Sabine noto il pallore del viso, gli occhi rossi e stanchi quasi vitrei. Il corpo leggermente tremante come se avesse freddo o paura, forse entrambe. 

“Adrien” sputo fuori, come se fosse schifato dal suo stesso nome.

Ora andatevene, non avete niente da fare qui. Squadrando le due Adrien, torno in quell’angolo  buio. Un letto improvvisato e qualche ritaglio di giornale si intravedevano dal fondo della stanza.

Mari s’avvio giù per le scale, molto scossa e inorridita da quell'essere, voleva solo tornare a casa per prepararsi all'uscita con Kim e dimenticare tutto. Sabine rimase ad osservare quella povera anima in pena, sola in quell'angolo buio. Non poteva essere accettato come persona ne essere definito umano. 

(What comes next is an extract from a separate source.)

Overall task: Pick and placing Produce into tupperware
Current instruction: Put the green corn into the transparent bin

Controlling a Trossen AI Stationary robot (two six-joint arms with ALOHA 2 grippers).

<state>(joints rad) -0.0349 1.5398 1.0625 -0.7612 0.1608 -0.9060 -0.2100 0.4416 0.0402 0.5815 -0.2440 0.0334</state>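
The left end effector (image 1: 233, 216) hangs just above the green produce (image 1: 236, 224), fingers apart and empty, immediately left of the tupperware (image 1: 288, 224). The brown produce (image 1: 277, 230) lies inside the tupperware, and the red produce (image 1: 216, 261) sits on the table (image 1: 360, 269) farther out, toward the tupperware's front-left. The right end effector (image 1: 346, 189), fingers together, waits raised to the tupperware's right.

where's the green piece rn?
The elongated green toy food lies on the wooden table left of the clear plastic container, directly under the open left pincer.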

Sabine raggiunse la figlia, fece retromarcia ed uscì dal cancello della villa, lasciandosi alle spalle tutta quella solitudine e tristezza.

Arrivate a casa Mari corse a prepararsi, sarebbe rimasta fuori casa per due notti con i suoi amici e aveva poco tempo, sua madre intanto iniziò a preparare la cena.

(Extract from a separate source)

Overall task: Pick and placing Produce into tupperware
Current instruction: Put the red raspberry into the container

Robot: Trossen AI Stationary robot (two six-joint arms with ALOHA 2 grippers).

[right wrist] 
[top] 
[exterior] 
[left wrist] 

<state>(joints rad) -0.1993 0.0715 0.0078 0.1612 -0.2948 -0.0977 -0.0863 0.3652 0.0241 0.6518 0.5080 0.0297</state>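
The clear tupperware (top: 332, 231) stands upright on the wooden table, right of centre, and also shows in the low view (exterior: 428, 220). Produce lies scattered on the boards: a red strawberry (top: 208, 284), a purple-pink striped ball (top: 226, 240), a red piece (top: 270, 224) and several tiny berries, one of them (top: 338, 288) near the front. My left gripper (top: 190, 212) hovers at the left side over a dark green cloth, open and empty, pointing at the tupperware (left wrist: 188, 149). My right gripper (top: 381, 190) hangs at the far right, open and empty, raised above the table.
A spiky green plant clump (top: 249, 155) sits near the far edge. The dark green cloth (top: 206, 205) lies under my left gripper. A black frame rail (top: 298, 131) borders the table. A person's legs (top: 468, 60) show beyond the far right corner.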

Il padre della mora, il signor Tom, arrivo a casa con Nat il figlio della sorella di Sabine, il ragazzino saluto la zia e andò a sedersi pronto per la cena.

“Marinette?” chiese l'uomo appena tornato.

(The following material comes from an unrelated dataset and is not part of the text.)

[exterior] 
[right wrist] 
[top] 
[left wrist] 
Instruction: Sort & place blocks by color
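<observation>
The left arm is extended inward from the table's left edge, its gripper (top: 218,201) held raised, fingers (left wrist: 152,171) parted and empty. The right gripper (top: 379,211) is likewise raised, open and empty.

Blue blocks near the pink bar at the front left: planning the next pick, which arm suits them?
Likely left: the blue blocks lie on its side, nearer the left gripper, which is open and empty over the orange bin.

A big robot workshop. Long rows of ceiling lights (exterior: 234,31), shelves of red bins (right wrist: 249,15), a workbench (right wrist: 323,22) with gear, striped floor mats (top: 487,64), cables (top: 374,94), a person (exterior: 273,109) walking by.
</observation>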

“È uscita per una piccola gita con Kim, Alya, Nino…” rispose la moglie servendo arrosto di vitello.

Stranamente silenziosa, aveva ancora in mente quel ragazzo, sentiva dentro di sé che non era giusto lasciarlo là. 

La serata passo tranquilla, verso le undici le luci della via, iniziarono a spegnersi lasciando solo ai lampioni il compito dare un po' di viva presenza. Adrien dall’alto della sua torre le vedeva spegnersi, finestra dopo finestra, casa dopo casa. 
Il maniero non aveva elettricità, né acqua o vita da anni, solo Adrien immerso nei suoi incubi; ogni notte riviveva un ricordo seguito sempre da una parola, un emozione, che lui conosceva bene: dolore, rabbia, solitudine, tristezza, angoscia.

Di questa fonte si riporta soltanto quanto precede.